▸ Your instructions: The data should be printed again, exactly.

▸ Data provided:
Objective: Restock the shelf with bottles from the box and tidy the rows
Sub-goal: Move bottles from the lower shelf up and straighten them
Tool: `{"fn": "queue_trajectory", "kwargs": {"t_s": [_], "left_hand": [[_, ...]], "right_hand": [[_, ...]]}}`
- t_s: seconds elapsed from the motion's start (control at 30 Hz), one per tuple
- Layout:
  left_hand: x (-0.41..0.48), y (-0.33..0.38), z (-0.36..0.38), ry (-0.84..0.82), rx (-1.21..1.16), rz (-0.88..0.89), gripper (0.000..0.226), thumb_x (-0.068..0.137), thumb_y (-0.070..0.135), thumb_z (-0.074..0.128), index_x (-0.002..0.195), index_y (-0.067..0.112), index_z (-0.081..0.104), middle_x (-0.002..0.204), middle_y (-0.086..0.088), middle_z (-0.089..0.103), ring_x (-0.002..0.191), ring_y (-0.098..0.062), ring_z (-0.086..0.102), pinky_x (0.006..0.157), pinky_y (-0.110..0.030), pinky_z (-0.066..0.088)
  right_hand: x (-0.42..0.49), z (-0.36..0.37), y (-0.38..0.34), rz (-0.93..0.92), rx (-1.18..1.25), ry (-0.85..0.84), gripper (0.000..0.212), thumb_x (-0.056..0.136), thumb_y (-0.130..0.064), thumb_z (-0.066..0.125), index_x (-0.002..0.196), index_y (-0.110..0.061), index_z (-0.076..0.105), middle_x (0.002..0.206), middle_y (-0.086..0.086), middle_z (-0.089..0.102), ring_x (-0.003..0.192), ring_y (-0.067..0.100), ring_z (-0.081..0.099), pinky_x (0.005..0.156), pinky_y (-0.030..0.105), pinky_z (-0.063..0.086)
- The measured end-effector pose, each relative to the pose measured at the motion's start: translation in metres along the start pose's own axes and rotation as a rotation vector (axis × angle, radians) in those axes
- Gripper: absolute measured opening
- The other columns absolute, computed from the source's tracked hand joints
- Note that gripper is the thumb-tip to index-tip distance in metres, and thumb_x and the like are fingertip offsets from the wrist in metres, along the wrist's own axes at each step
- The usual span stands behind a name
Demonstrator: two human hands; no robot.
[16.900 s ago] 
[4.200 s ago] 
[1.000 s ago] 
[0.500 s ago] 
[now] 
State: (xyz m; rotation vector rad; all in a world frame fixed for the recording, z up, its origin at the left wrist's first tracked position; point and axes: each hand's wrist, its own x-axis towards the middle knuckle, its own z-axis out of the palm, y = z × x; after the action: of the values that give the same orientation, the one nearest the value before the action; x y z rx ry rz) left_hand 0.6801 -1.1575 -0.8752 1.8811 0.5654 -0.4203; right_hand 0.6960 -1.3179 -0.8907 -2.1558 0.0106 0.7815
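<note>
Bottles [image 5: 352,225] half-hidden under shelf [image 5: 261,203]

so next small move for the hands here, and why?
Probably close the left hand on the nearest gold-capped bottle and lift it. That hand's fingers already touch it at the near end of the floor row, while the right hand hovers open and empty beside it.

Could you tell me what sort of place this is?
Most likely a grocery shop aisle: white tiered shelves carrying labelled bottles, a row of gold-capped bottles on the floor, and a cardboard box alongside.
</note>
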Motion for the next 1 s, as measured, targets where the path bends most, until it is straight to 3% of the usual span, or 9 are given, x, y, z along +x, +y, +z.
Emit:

▸ Written answer:
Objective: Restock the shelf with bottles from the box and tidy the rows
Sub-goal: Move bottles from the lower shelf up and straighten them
Tool: `{"fn": "queue_trajectory", "kwargs": {"t_s": [_], "left_hand": [[_, ...]], "right_hand": [[_, ...]]}}`
- t_s: seconds elapsed from the motion's start (control at 30 Hz), one per tuple
- Layout:
  left_hand: x (-0.41..0.48), y (-0.33..0.38), z (-0.36..0.38), ry (-0.84..0.82), rx (-1.21..1.16), rz (-0.88..0.89), gripper (0.000..0.226), thumb_x (-0.068..0.137), thumb_y (-0.070..0.135), thumb_z (-0.074..0.128), index_x (-0.002..0.195), index_y (-0.067..0.112), index_z (-0.081..0.104), middle_x (-0.002..0.204), middle_y (-0.086..0.088), middle_z (-0.089..0.103), ring_x (-0.002..0.191), ring_y (-0.098..0.062), ring_z (-0.086..0.102), pinky_x (0.006..0.157), pinky_y (-0.110..0.030), pinky_z (-0.066..0.088)
  right_hand: x (-0.42..0.49), z (-0.36..0.37), y (-0.38..0.34), rz (-0.93..0.92), rx (-1.18..1.25), ry (-0.85..0.84), gripper (0.000..0.212), thumb_x (-0.056..0.136), thumb_y (-0.130..0.064), thumb_z (-0.066..0.125), index_x (-0.002..0.196), index_y (-0.110..0.061), index_z (-0.076..0.105), middle_x (0.002..0.206), middle_y (-0.086..0.086), middle_z (-0.089..0.102), ring_x (-0.003..0.192), ring_y (-0.067..0.100), ring_z (-0.081..0.099), pinky_x (0.005..0.156), pinky_y (-0.030..0.105), pinky_z (-0.063..0.086)
- The measured end-effector pose, each relative to the pose measured at the motion's start: translation in metres along the start pose's own axes and rotation as a rotation vector (axis × angle, radians) in those axes
- Gripper: absolute measured opening
- The other columns absolute, computed from the source's tracked hand joints
- Note that gripper is the thumb-tip to index-tip distance in metres, and thumb_x and the like are fingertip offsets from the wrist in metres, along the wrist's own axes at each step
- The usual span stands behind a name
Demonstrator: two human hands; no robot.
[16.900 s ago] 
[4.200 s ago] 
[1.000 s ago] 
[0.500 s ago] 
[now] 
State: (xyz m; rotation vector rad; all in a world frame fixed for the recording, z up, its origin at the left wrist's first tracked position; point and axes: each hand's wrist, its own x-axis towards the middle knuckle, its own z-axis out of the palm, y = z × x; after the action: of the values that give the same orientation, the one nearest the value before the action; x y z rx ry rz) left_hand 0.6801 -1.1575 -0.8752 1.8811 0.5654 -0.4203; right_hand 0.6960 -1.3179 -0.8907 -2.1558 0.0106 0.7815
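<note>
Bottles [image 5: 352,225] half-hidden under shelf [image 5: 261,203]

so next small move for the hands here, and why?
Probably close the left hand on the nearest gold-capped bottle and lift it. That hand's fingers already touch it at the near end of the floor row, while the right hand hovers open and empty beside it.

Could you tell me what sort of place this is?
Most likely a grocery shop aisle: white tiered shelves carrying labelled bottles, a row of gold-capped bottles on the floor, and a cardboard box alongside.
</note>
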Motion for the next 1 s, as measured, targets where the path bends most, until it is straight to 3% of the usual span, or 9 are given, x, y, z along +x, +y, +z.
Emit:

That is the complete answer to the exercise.